I ask myself why not. Why would I be embarassed about such a thing?
It's a funny thing about sleep. Every health expert out there will tell you that a regular good night's sleep is essential for good health. I'm constantly reading studies about how Americans are mostly sleep deprived. Getting a good night's sleep seems to be as an important a health measure as visiting your doctor or dentist, or working out, but it isn't.
Is it just me thinking this, or does our culture have a stigma against sleep? We see staying up all night, whether for work or for play, as some kind of badge of honor. If you worked until midnight trying to finish a project, you're seen as a hard worker whose priorities are in the right place. If you partied until the sun came up then you're the coolest person on the planet.

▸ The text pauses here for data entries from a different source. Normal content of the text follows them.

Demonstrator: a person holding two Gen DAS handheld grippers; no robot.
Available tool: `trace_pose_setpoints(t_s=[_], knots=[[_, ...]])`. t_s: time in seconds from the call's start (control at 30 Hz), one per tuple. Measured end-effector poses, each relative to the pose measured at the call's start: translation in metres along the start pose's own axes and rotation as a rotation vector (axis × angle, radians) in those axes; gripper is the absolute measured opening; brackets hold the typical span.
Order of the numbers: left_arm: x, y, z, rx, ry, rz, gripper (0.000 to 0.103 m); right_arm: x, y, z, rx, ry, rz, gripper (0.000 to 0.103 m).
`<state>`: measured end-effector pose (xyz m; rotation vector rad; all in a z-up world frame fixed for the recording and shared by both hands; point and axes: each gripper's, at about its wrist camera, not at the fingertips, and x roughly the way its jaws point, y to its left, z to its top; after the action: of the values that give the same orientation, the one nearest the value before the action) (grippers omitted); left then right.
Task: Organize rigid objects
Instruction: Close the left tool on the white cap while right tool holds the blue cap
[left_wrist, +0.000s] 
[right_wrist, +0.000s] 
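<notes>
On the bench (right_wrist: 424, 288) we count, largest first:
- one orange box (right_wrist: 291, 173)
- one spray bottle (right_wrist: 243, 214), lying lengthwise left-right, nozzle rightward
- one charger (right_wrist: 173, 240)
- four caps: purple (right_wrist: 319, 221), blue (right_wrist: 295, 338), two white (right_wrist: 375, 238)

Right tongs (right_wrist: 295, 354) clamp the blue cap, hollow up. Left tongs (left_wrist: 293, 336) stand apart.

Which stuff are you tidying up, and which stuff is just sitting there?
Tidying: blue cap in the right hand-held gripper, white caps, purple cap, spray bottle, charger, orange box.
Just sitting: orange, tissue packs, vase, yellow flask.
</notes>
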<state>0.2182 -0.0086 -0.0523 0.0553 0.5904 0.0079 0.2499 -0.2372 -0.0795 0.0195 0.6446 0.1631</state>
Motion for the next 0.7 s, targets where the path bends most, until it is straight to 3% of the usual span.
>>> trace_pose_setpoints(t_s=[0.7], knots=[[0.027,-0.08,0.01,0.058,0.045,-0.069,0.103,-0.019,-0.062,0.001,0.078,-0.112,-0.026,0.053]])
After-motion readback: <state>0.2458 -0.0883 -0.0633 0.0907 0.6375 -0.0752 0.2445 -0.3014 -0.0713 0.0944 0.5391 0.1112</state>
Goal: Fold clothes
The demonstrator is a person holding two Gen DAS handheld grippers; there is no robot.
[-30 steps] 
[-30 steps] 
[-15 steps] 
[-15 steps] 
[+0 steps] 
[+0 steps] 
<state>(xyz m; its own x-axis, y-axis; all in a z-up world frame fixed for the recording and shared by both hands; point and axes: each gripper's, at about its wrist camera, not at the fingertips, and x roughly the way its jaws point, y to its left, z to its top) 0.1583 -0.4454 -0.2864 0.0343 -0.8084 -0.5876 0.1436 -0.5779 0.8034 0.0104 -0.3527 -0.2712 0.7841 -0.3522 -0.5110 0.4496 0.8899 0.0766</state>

If you smoke or eat at McDonalds three times a day people might accuse you of being reckless with your health. No one accuses you of being reckless with your health if you're only getting four hours of sleep every night. In fact, if you are getting four hours of sleep every night and then waking up to go work out at 5AM, you're considered supremely healthy. On the other hand, if you sleep during the daytime, even if you are naturally a night owl, you're seen as lazy. If you fall asleep early, you're seen as boring.
I'm naturally a day person. I fall asleep early and if I don't have insomnia attacks, naturally wake up as soon as the sun is up. This pattern is disturbed all too often as I tend to wake up sometime between 1AM and 4AM many nights and don't always fall back to sleep for very long. Is it wrong to want to make up for some of that sometimes? Wouldn't it be better for me to nap for an hour or two in my own bed than fall asleep at an important meeting - or worse yet at the wheel?
Where did this anti-sleep attitude come from? I guess it must come from childhood. When we're kids, staying up late is the ultimate privilege. We want to know what it is the grownups do after dark. I remember sitting around with my friends as a child and bragging about who had the latest bedtime.
That attitude continues in college. For the first time in our lives no one is telling us when to go to bed, so we take full advantage. We party all night. We make up for the time we wasted partying by studying all night. Who falls asleep early and wakes up early in college? You must be a huge geek and a terrible student to boot. You're not studying or partying hard enough if you're not doing it all night.
It felt wrong and unproductive, so I didn't go back to sleep this morning. I'm sure it would have been better for my health and well-being if I did (and I would have had a more energetic workout too). If I ever find myself willing to go back to sleep, I doubt I will admit it to my boss. My car will just likely not start that morning.